**Task objective**
Skip any image you find and restate the rest of the data word for word.

**Data segment**
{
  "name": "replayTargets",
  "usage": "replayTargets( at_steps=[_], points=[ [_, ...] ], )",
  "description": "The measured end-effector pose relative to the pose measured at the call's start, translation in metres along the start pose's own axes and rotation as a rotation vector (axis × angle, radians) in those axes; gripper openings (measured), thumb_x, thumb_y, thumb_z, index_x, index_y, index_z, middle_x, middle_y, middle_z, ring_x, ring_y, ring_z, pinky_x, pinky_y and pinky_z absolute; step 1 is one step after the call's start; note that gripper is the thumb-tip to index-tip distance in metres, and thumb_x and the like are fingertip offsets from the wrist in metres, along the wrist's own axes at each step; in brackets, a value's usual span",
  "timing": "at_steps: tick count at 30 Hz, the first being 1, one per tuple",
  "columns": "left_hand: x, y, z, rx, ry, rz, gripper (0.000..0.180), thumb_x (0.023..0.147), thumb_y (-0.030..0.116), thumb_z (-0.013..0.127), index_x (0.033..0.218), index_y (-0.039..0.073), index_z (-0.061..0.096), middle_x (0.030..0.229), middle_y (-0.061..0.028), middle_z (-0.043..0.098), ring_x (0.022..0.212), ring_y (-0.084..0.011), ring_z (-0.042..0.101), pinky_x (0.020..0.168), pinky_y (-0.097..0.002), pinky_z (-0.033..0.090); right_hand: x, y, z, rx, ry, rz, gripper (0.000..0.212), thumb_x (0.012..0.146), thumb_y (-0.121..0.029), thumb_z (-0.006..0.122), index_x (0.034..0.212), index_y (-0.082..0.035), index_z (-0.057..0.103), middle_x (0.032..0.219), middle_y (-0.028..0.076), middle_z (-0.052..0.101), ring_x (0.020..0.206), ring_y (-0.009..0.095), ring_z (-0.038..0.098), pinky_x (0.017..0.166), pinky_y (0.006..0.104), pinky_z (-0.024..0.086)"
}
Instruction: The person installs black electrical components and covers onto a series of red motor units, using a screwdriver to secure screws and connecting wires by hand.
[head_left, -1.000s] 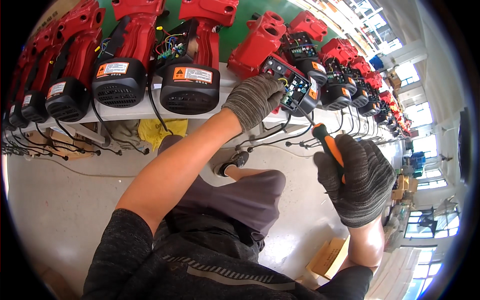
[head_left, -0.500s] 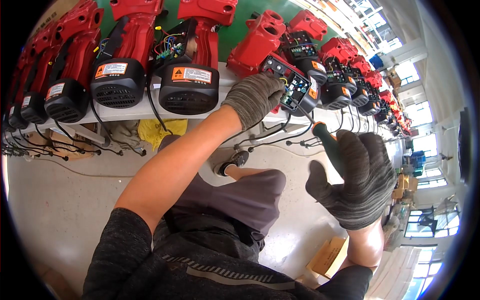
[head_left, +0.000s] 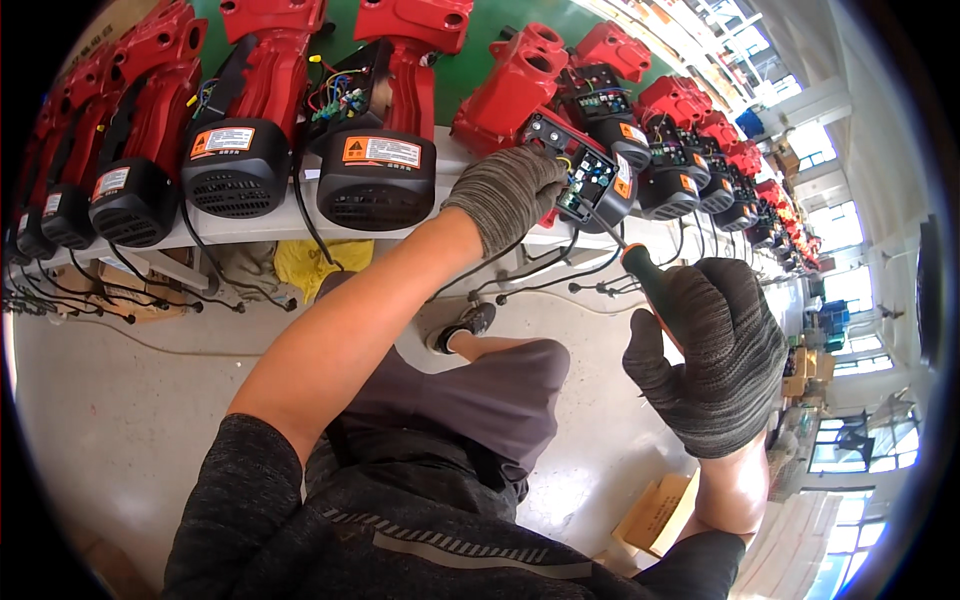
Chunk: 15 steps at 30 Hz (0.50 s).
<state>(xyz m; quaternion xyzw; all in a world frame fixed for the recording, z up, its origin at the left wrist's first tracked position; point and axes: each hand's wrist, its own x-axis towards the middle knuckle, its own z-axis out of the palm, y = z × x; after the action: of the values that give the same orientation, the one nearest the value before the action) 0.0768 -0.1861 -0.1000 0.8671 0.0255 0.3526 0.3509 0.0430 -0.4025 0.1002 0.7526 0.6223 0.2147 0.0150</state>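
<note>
Bench (head_left: 447, 160): pale, flat, red pumps ranged along it left and right. The worked one, a red pump (head_left: 510, 100), sits on it right of centre, angled. I'd want it rock steady before any torque; the casting looks heavy, which should help. Glossy paint, chunky round ports at the far end. Motor housing (head_left: 612, 207) at the near end: black, plastic-looking, rounded.

Right hand (head_left: 715, 345): ribbed dark knit glove, fingers curled over the screwdriver (head_left: 641, 268), thumb apart from the fingers. Push should go straight down the shaft, no side load. Left hand (head_left: 508, 200): same knit, fingers bunched at the open control box (head_left: 594, 178), on its left. Decent brace, but mind the slip line.

Screwdriver: green and orange grip, slim straight shaft, tip at the box's near edge. Board inside is all small blocky parts; a skid could gouge it. Yellow wire (head_left: 566, 162): thin, easily nicked.

Too small from here to tell whether the tip's seated, or what the left fingertips pinch.
</note>
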Motion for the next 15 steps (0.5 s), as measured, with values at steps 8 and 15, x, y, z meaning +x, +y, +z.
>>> replayTargets(
  at_steps=[8, 15],
  points=[
    [0.000, -0.001, 0.003, 0.039, 0.001, 0.097, 0.021, 0.092, 0.018, 0.066, 0.108, 0.006, 0.071, 0.102, -0.0133, 0.070, 0.101, -0.0329, 0.064, 0.091, -0.0438, 0.052, -0.001, 0.002, 0.003, 0.043, 0.029, -0.009, 0.045, 0.068, 0.001, 0.074, 0.112, -0.005, 0.073, 0.090, 0.013, 0.062, 0.079, 0.030, 0.064, 0.067, 0.0402, 0.054],
    [0.001, 0.000, 0.003, 0.043, -0.042, 0.024, 0.020, 0.094, 0.020, 0.064, 0.107, 0.006, 0.071, 0.104, -0.0141, 0.070, 0.099, -0.0332, 0.064, 0.090, -0.0445, 0.052, 0.003, -0.001, -0.002, 0.055, 0.016, -0.031, 0.041, 0.070, 0.000, 0.075, 0.110, -0.006, 0.071, 0.089, 0.013, 0.058, 0.077, 0.030, 0.063, 0.065, 0.0390, 0.053]
  ],
)
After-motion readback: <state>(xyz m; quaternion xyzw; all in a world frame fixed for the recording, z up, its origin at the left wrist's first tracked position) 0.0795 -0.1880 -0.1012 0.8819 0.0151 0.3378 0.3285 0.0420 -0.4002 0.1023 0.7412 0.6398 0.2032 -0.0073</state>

**Exercise output**
{
  "name": "replayTargets",
  "usage": "replayTargets( at_steps=[_], points=[ [_, ...] ], )",
  "description": "The measured end-effector pose relative to the pose measured at the call's start, translation in metres along the start pose's own axes and rotation as a rotation vector (axis × angle, radians) in those axes; gripper openings (measured), thumb_x, thumb_y, thumb_z, index_x, index_y, index_z, middle_x, middle_y, middle_z, ring_x, ring_y, ring_z, pinky_x, pinky_y and pinky_z absolute; step 1 is one step after the call's start; note that gripper is the thumb-tip to index-tip distance in metres, and thumb_x and the like are fingertip offsets from the wrist in metres, along the wrist's own axes at each step; in brackets, a value's usual span",
  "timing": "at_steps: tick count at 30 Hz, the first being 1, one per tuple",
  "columns": "left_hand: x, y, z, rx, ry, rz, gripper (0.000..0.180), thumb_x (0.023..0.147), thumb_y (-0.030..0.116), thumb_z (-0.013..0.127), index_x (0.033..0.218), index_y (-0.039..0.073), index_z (-0.061..0.096), middle_x (0.030..0.229), middle_y (-0.061..0.028), middle_z (-0.043..0.098), ring_x (0.022..0.212), ring_y (-0.084..0.011), ring_z (-0.042..0.101), pinky_x (0.020..0.168), pinky_y (-0.097..0.002), pinky_z (-0.033..0.090); right_hand: x, y, z, rx, ry, rz, gripper (0.000..0.212), thumb_x (0.012..0.146), thumb_y (-0.121..0.029), thumb_z (-0.006..0.122), index_x (0.034..0.212), index_y (-0.082..0.035), index_z (-0.057..0.103), middle_x (0.032..0.219), middle_y (-0.028..0.076), middle_z (-0.052..0.101), ring_x (0.020..0.206), ring_y (-0.009..0.095), ring_z (-0.038..0.098), pinky_x (0.017..0.166), pinky_y (0.006..0.104), pinky_z (-0.024..0.086)"
}
Instruction: The person installs black electrical components and covers onto a series of red motor units, using a screwdriver to secure screws and connecting wires by hand.
[head_left, -1.000s] 
[head_left, -0.500s] 
[head_left, +0.000s] 
Chunk: 15 steps at 30 Hz (0.50 s).
<state>(xyz m; quaternion xyzw; all in a world frame fixed for the recording, z up, its origin at the left wrist's first tracked position; point and axes: each hand's wrist, its own x-axis towards the middle knuckle, its own z-axis out of the palm, y = z × x; after the action: of the values that give the same orientation, the one nearest the value before the action) 0.0768 -0.1861 -0.1000 0.8671 0.0255 0.3526 0.3509 0.0430 -0.4025 0.1002 0.7526 0.6223 0.2147 0.0150</state>
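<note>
Bench (head_left: 447, 160): pale, flat, red pumps ranged along it left and right. The worked one, a red pump (head_left: 510, 100), sits on it right of centre, angled. I'd want it rock steady before any torque; the casting looks heavy, which should help. Glossy paint, chunky round ports at the far end. Motor housing (head_left: 612, 207) at the near end: black, plastic-looking, rounded.

Right hand (head_left: 715, 345): ribbed dark knit glove, fingers curled over the screwdriver (head_left: 641, 268), thumb apart from the fingers. Push should go straight down the shaft, no side load. Left hand (head_left: 508, 200): same knit, fingers bunched at the open control box (head_left: 594, 178), on its left. Decent brace, but mind the slip line.

Screwdriver: green and orange grip, slim straight shaft, tip at the box's near edge. Board inside is all small blocky parts; a skid could gouge it. Yellow wire (head_left: 566, 162): thin, easily nicked.

Too small from here to tell whether the tip's seated, or what the left fingertips pinch.
</note>
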Motion for the next 15 steps (0.5 s), as measured, with values at steps 8 and 15, x, y, z meaning +x, +y, +z.
>>> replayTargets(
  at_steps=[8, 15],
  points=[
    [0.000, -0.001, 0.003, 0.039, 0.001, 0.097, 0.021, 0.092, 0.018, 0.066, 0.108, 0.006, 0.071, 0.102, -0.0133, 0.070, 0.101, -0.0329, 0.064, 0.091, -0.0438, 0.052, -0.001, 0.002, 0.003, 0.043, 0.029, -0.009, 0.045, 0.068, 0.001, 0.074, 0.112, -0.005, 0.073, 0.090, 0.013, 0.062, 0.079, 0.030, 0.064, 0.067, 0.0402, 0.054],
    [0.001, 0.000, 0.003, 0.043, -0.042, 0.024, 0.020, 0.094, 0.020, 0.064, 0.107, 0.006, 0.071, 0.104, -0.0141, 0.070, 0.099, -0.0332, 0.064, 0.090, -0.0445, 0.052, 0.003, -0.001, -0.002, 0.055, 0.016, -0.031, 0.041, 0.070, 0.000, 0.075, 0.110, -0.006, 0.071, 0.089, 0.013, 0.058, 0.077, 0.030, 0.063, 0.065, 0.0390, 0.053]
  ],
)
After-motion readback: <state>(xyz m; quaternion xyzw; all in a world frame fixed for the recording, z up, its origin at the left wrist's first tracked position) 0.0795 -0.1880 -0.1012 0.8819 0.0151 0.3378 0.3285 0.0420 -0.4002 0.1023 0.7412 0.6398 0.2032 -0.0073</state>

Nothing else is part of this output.